§ **WHAT YOU NEED TO DO**
Starting at the top of the data and ending with the line that holds "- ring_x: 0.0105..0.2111", transcribe each line exactly; include both ends.
Content starts
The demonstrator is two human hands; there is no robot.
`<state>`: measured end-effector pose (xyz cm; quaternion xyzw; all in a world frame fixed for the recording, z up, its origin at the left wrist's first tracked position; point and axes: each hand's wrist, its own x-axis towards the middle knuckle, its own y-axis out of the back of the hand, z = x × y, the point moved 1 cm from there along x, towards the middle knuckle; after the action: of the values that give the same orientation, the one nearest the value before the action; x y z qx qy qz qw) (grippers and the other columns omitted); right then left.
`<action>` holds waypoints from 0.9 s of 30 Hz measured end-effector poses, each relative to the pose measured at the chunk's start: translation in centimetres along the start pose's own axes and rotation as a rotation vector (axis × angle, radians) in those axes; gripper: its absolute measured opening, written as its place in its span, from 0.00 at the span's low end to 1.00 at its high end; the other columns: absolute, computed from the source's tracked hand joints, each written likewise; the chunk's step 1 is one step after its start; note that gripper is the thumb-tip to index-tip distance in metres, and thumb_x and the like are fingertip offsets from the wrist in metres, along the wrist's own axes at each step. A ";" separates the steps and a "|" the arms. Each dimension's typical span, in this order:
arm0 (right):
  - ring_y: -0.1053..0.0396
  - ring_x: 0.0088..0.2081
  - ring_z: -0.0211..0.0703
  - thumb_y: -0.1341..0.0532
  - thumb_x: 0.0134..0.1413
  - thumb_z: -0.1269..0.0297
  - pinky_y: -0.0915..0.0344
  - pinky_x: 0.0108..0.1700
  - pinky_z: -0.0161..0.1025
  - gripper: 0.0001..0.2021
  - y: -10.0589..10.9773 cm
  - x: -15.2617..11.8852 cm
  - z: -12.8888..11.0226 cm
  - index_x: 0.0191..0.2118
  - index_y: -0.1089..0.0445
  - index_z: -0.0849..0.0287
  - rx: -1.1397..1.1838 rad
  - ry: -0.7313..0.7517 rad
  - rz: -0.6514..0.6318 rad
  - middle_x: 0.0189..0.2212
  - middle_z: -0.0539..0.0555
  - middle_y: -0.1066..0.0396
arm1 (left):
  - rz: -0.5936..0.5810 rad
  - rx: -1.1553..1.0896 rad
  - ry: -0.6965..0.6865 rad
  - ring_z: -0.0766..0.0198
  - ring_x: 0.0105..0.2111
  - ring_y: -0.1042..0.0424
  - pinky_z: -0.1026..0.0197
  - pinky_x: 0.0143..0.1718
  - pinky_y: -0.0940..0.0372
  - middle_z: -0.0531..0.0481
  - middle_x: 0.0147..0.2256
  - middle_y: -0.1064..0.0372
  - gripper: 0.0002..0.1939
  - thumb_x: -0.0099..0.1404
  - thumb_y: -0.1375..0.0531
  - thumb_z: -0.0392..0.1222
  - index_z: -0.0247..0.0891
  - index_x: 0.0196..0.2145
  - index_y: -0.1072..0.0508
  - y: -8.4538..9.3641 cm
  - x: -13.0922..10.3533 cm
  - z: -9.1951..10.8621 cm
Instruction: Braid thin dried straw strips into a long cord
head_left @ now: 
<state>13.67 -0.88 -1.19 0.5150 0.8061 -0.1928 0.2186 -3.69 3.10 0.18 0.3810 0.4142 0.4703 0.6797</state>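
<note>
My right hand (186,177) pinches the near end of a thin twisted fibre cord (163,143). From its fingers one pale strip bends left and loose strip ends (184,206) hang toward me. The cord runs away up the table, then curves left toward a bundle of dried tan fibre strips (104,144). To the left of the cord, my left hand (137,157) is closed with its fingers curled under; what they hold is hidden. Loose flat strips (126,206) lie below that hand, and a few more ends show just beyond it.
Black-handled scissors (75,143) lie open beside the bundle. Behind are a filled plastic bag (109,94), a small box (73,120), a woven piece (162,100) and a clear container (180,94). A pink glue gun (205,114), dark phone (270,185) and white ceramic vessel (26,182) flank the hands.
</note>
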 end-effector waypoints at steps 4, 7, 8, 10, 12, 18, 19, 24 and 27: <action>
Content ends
§ **WRITTEN SOLUTION**
The demonstrator is two human hands; there is no robot.
`<state>`: measured end-effector pose (xyz cm; quaternion xyzw; all in a world frame fixed for the recording, z up, its origin at the left wrist's first tracked position; point and axes: each hand's wrist, its own x-axis towards the middle knuckle, its own y-axis out of the back of the hand, z = x × y, the point moved 1 cm from there along x, towards the middle knuckle; after the action: of the values that give the same orientation, the one nearest the value before the action; x y z qx qy qz qw) (grippers and the other columns omitted); right then left.
`<action>` holds waypoints from 0.9 s of 30 Hz measured end-effector poses, each relative to the pose measured at the chunk's start: translation in centimetres along the start pose's own axes and rotation as a rotation vector (axis × angle, radians) in those axes; gripper: its absolute measured opening, written as its place in its span, from 0.00 at the span's low end to 1.00 at its high end; the other columns: absolute, computed from the source's tracked hand joints, each written likewise; the chunk's step 1 is one step after its start; note that gripper is the thumb-tip to index-tip distance in metres, and thumb_x and the like are fingertip offsets from the wrist in metres, along the wrist's own axes at each step. A ";" separates the steps and a "|" the arms. Each dimension's typical span, in this order:
arm0 (right):
  - ring_y: -0.1053..0.0396
  - ring_x: 0.0088..0.2081
  - ring_z: -0.0211..0.0703
  - thumb_y: -0.1341..0.0532
  - thumb_x: 0.0134..0.1413
  - thumb_z: -0.1269..0.0297
  - pinky_y: -0.0915..0.0344
  - pinky_x: 0.0108..0.1700
  - pinky_z: -0.0161..0.1025
  - gripper: 0.0001..0.2021
  - y: -10.0589..10.9773 cm
  - x: -15.2617..11.8852 cm
  - z: -12.8888..11.0226 cm
  - index_x: 0.0191..0.2118
  - index_y: -0.1089..0.0445
  - index_z: -0.0849..0.0287
  - rx: -1.1397..1.1838 rad
  - ry: -0.7313..0.7517 rad
  - rz: -0.6514..0.6318 rad
  - middle_x: 0.0189..0.2212
  - middle_z: -0.0539..0.0555
  - middle_y: -0.1066..0.0396
arm1 (left):
  - rz: -0.5936..0.5810 rad
  - rx: -1.1553..1.0896 rad
  - ry: -0.6965..0.6865 rad
  - ring_z: -0.0766..0.0198
  - ring_x: 0.0105..0.2111

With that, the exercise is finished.